Review by Andrew L. Urban:
It's been 20 years since Stephen Frears made My Beautiful Laundrette and pinned his name onto the cinematic notice board. It's stayed there ever since, with films as robust as Prick Up Your Ears, Sammie and Rosie Get Laid, Dangerous Liaisons, High Fidelity and latterly, Dirty Pretty Things. And now Mrs Henderson Presents. As with Dangerous Liaisons, this is a period setting, although both films sparkle with relevance and a filmmaking style that flaunts its contemporary sensibilities.

Judi Dench is partly responsible for this, her august gravitas tinged with mischief a teenager would be proud of. Her Mrs Henderson is quite proper, but she has an earthy and pragmatic inner core which keeps her going. And which comes in handy when circumstances demand, such as the threat by the Home Secretary to close her theatre during the war, fearing it attracts 'congestion' during the bombing raids. Mrs Henderson stands on a box in the crowd and gives a speech that ends with the rudest word she has ever used: f....

But by then she's won us over anyway, and the basic story has delighted our sense of wonder. It's a great story: a newly widowed wealthy 70 year old buys an abandoned London theatre and puts on variety shows featuring naked women. And this in 1937.

The truth of it helps, too, and the lack of a Hollywood size budget is turned into a stylistic advantage, like the set for Piccadilly Circus, which evokes the place perfectly, even though it looks a bit stagey.

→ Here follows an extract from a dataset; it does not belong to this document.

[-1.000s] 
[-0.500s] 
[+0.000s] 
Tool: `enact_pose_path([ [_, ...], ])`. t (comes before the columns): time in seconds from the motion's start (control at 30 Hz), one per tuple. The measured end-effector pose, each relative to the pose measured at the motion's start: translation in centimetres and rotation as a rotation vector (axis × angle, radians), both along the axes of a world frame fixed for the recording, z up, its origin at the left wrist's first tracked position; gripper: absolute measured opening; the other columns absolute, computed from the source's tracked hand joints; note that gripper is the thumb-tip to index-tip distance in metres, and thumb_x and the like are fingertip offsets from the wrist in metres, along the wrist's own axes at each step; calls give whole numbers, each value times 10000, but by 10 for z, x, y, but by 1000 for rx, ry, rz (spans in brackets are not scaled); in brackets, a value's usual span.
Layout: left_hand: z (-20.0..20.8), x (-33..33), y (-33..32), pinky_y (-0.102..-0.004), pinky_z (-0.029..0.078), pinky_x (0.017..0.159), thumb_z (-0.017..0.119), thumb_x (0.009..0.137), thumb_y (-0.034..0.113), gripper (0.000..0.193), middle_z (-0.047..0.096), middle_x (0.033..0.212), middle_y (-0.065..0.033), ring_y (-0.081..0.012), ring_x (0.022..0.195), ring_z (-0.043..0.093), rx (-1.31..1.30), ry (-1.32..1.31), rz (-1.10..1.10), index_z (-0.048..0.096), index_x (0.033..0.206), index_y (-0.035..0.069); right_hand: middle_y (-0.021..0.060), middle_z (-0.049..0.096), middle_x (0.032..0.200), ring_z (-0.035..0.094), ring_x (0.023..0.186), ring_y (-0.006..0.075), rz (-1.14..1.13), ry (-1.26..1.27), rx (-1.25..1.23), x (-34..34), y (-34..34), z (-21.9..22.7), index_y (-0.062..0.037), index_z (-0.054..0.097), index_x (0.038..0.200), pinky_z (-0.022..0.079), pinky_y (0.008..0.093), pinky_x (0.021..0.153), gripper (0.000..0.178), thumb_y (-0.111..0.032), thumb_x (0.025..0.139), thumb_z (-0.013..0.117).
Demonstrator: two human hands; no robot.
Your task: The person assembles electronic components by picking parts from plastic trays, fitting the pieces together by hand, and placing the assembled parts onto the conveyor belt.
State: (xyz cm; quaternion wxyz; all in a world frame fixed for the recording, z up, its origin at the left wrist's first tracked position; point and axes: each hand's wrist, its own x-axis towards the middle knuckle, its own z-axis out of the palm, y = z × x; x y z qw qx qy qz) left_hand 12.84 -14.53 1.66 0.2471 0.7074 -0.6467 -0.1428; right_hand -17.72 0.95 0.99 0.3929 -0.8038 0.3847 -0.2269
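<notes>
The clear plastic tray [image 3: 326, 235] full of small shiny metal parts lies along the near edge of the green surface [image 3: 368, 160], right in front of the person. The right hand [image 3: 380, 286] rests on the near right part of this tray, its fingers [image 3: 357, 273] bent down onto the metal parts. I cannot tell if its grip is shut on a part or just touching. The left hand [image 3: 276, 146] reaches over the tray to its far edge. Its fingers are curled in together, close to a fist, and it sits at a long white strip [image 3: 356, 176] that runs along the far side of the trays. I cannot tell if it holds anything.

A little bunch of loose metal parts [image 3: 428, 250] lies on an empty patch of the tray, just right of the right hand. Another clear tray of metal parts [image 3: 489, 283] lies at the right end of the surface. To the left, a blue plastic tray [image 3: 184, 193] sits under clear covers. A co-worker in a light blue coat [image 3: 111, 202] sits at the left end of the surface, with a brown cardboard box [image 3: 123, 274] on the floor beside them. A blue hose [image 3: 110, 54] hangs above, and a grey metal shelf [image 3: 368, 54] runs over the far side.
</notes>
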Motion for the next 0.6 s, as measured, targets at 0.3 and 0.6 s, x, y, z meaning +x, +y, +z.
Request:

Judi Dench and Bob Hoskins bitch and moan at each other in the amusing yet honestly observed thrust and parry born of a mixture of irritation, admiration and even love.

Review by Louise Keller:
A richly satisfying film about a wealthy widow's foray into vaudeville, Mrs Henderson Presents is funny, touching and involving. Filled with delicious lines and intricate relationships, director Stephen Frears guides this British period piece set just before the outbreak of World War II as smoothly as a ripe piece of French brie is washed down by a good glass of red wine.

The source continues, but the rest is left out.